Куля стиснул зубы и смахнул нахлынувшие слезы.
— Есть и хорошая новость, Никита.
— Какая? — Куля встрепенулся, но в груди колоть не перестало. — Какая может быть хорошая новость, если Ваня мертв?!
— В его крови я обнаружил удивительный фермент, который помогал ему бороться с вирусом. Не знаю, как, но это вещество за несколько часов уничтожило заразу и не дало ей рассосаться в организме.

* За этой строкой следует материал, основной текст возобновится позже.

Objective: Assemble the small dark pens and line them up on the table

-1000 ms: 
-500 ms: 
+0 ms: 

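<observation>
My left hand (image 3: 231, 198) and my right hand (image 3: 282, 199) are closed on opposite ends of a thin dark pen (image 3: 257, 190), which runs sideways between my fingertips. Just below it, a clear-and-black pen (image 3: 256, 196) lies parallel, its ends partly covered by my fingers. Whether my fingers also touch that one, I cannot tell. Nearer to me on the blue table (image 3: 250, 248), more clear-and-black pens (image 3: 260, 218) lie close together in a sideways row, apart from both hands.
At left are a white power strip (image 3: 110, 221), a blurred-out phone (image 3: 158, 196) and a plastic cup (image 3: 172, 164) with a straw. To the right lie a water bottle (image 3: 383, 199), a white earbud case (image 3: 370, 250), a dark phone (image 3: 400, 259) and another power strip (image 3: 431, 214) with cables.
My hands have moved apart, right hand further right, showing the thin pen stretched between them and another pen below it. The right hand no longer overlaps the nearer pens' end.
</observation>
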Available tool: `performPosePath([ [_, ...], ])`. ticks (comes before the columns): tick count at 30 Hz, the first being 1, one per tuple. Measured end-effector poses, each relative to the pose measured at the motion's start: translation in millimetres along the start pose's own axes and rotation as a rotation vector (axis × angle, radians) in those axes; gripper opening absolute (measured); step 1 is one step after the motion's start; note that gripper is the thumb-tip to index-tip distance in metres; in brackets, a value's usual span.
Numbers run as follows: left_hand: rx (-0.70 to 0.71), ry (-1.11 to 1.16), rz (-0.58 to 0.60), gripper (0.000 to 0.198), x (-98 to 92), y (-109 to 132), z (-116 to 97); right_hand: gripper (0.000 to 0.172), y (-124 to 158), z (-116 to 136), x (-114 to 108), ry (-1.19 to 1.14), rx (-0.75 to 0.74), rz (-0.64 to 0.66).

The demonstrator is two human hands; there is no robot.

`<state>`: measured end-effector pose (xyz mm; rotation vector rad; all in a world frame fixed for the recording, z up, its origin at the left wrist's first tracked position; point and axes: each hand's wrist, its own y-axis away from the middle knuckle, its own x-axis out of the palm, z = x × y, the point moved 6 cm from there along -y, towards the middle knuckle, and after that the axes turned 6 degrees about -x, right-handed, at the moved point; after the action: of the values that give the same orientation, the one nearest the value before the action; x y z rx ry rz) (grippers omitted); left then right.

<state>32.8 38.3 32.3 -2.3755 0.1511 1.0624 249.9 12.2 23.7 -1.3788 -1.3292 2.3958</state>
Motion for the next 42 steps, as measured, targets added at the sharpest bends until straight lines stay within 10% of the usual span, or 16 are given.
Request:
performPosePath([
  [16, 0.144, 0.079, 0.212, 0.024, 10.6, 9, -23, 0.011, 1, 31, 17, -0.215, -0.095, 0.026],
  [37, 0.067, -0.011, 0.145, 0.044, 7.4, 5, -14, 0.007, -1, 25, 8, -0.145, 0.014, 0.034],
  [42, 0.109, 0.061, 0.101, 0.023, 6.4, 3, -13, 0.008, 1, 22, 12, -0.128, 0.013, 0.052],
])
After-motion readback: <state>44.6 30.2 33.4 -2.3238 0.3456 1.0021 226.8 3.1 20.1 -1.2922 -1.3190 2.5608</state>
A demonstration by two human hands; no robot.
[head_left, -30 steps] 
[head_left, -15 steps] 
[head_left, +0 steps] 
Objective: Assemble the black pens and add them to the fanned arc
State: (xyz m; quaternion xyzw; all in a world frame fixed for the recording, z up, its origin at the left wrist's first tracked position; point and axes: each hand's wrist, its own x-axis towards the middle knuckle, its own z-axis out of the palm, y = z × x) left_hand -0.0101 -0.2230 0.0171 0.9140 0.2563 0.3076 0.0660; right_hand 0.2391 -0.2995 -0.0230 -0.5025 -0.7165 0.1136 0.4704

Куля косо глянул на «профессора». Все это звучало не столько абсурдно, сколько малоутешительно.
— А отчего тогда он умер?
— Банально, но у твоего приятеля остановилось сердце, — Кригер опустил глаза. — Видно, организм переносил тяжелую нагрузку и в конце концов не выдержал. Даже дефибриллятор не помог.
Куля почувствовал, что цепенеет. По щеке скользнула жаркая слеза и капнула на воротник рубашки.
Постояв в молчании минуту, он опустился на кушетку и поджал колени.
— А что это за фермент такой, вы разузнали?
Кригер покачал головой.
Лампа покачивается над головой, как маятник, и будто бы гипнотизирует. Подо мной — больничная кровать. Руки лежат, словно прикованные к ней, по телу разливается приятное тепло. Веки слипаются и хочется уже захлопнуть их, но какая-то часть сознания не хочет, чтобы я снова «отключался».
В воздухе витает запах химии и больничных препаратов. Над ухом шаркают шаги, доносятся глухие голоса. Кто-то ходит рядом — человека три-четыре.
Я ловлю себя на мысли, что совсем их не боюсь. Не знаю, может, мне вкололи что-то, но на душе удивительно спокойно. Напрашивается только один вопрос: где Куля?
Последнее, что помню, — как он тащил меня в медицинский центр. И что? Он его нашел? Или военные все-таки поняли, что я укушен, и перехватили Кулю до того, как он дошел?
В кисть вонзается игла, и на секунду руку обжигает боль. Шприц наполовину заполняется бордово-черной кровью, и игла выскакивает из запястья.
Боль. И легкое покалывание в кончиках пальцев.
Надо мной склоняется чье-то лицо. Впервые его вижу.
Мужчина средних лет с маленькой бородкой и прилизанными волосами смотрит на меня непонимающе и хмурится — лоб покрывается морщинками, губы изгибаются кончиками вниз.
Мимо проплывает девичья фигура в белом халате, волосы заплетены в косу до самой поясницы. В руках звенит поднос с какими-то пробирками и медицинскими приборами.
Губы бородатого шевелятся:
— Наташ, скажи, что у меня галлюцинации. — недоумевающий скрипучий голос. — Какого лешего он до сих пор живой?
— Борис Иванович, пульс очень слабый, — механический женский голос. — На лицо все признаки заражения, но он не обращается. Не знаю, почему, но с этим парнем что-то не так.
Бородатое лицо отходит в сторону и пропадает из поля зрения.
Что со мной не так? И где я? Кто все эти люди?
Прежде чем догадка прыгает в сознание, мир начинает угасать. Чернота сгущается и пожирает свет, что льется из горящей лампы.
Тьма.
Густая, беспросветная.
Я в ней тону, как муха в клейких массах. Барахтаюсь, беспомощно размахивая руками, а потом меня засасывает еще глубже.
Вот так, согнувшись на кушетке, Куля просидел сорок минут. Очнулся лишь, когда услышал оглушительный хлопок двери. Мальчишка вскинул голову, поморщился и огляделся.